**To do**: Return each line of the listing that has the word "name" in it.

**The records**:

------------------------------

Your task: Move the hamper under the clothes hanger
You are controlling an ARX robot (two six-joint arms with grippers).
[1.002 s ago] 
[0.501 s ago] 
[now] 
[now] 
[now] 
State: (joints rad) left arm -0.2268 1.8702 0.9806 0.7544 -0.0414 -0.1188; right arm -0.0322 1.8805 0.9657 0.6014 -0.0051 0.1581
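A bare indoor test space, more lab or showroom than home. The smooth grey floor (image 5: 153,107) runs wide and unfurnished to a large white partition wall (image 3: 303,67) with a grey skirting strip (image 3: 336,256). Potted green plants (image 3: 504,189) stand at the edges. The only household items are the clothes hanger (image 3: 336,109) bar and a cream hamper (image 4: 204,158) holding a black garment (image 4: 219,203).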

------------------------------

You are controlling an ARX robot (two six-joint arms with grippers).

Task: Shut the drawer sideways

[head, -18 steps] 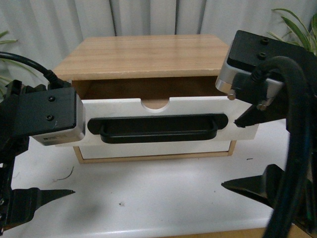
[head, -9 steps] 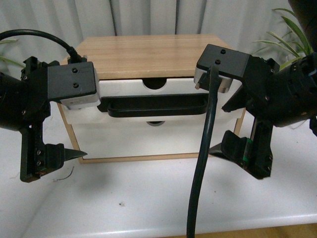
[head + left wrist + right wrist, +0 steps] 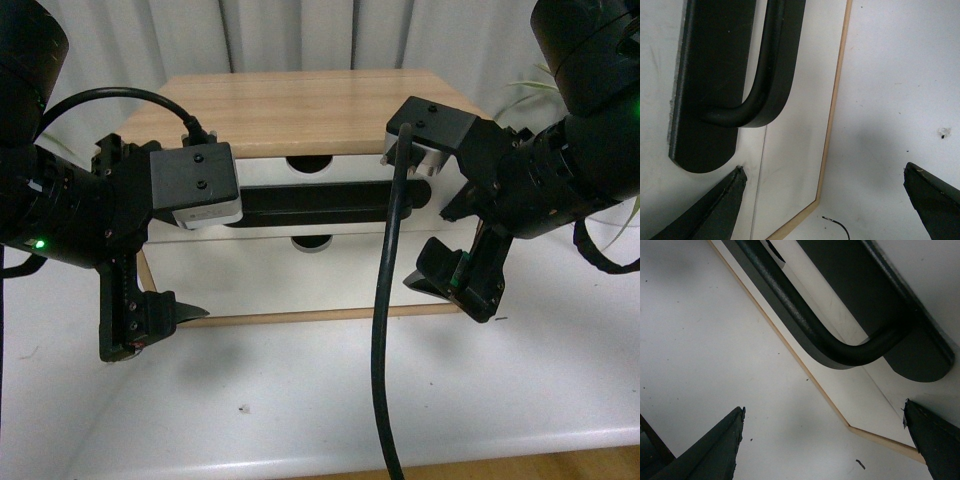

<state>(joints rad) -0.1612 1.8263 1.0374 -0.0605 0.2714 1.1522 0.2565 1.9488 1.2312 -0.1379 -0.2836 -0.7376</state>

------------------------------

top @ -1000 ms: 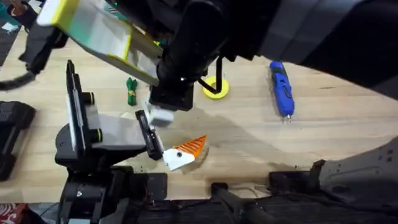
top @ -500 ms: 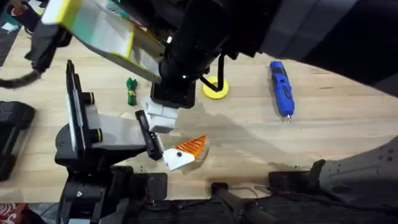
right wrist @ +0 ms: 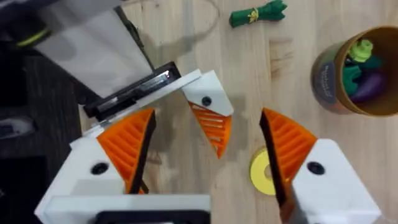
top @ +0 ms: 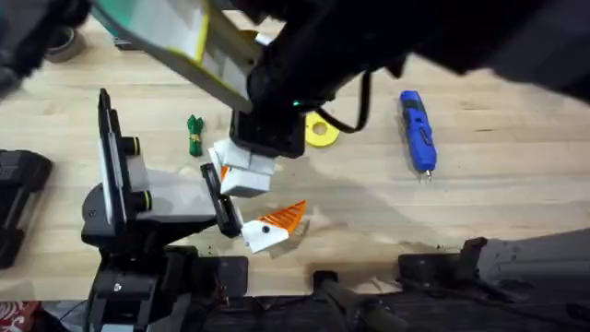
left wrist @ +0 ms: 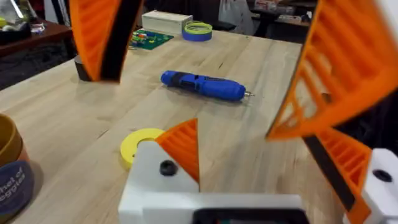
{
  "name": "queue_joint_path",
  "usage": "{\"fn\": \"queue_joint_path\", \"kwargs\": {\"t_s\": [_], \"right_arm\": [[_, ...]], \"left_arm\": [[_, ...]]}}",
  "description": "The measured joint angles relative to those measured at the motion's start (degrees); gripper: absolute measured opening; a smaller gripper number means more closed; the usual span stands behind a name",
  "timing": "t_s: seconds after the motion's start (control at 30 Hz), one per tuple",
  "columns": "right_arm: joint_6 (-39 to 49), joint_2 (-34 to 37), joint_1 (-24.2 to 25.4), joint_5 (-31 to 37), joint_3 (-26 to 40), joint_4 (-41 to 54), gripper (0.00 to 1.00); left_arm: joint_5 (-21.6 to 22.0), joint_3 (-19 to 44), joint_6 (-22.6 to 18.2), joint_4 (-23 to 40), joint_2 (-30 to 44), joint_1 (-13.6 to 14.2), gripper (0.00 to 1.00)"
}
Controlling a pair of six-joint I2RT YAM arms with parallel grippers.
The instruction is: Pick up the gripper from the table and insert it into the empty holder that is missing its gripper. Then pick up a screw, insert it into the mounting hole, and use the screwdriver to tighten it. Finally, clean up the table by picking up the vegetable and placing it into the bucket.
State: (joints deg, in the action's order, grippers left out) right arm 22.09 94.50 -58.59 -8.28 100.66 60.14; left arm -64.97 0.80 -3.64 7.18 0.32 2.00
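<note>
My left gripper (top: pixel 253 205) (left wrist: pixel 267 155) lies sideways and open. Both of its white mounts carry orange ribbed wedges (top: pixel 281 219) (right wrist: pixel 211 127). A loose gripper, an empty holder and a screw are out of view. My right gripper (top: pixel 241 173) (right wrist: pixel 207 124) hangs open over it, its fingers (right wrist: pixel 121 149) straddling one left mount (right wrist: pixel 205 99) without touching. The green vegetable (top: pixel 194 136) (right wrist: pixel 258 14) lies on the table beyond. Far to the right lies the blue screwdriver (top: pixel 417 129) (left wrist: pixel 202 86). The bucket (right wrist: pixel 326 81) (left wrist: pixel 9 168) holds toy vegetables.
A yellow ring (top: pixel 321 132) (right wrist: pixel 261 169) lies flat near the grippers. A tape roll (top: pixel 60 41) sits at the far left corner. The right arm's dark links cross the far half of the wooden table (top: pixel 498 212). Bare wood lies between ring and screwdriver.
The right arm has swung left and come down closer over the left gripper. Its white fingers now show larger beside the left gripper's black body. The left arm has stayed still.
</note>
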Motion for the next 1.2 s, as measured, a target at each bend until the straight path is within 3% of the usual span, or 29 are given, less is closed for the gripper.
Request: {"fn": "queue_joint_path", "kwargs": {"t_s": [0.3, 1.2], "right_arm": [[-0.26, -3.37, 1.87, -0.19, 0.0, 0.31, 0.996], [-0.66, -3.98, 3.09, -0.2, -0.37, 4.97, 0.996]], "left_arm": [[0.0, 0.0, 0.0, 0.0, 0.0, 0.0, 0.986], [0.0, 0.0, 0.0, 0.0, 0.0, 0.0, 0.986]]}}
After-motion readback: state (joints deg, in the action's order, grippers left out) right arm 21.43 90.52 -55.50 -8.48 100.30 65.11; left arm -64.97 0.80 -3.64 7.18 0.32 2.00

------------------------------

**Response to this exercise**:
  "name": "queue_joint_path",
  "description": "The measured joint angles relative to those measured at the motion's start (degrees); gripper: absolute measured opening; a smaller gripper number means more closed; the usual span stands behind a name",

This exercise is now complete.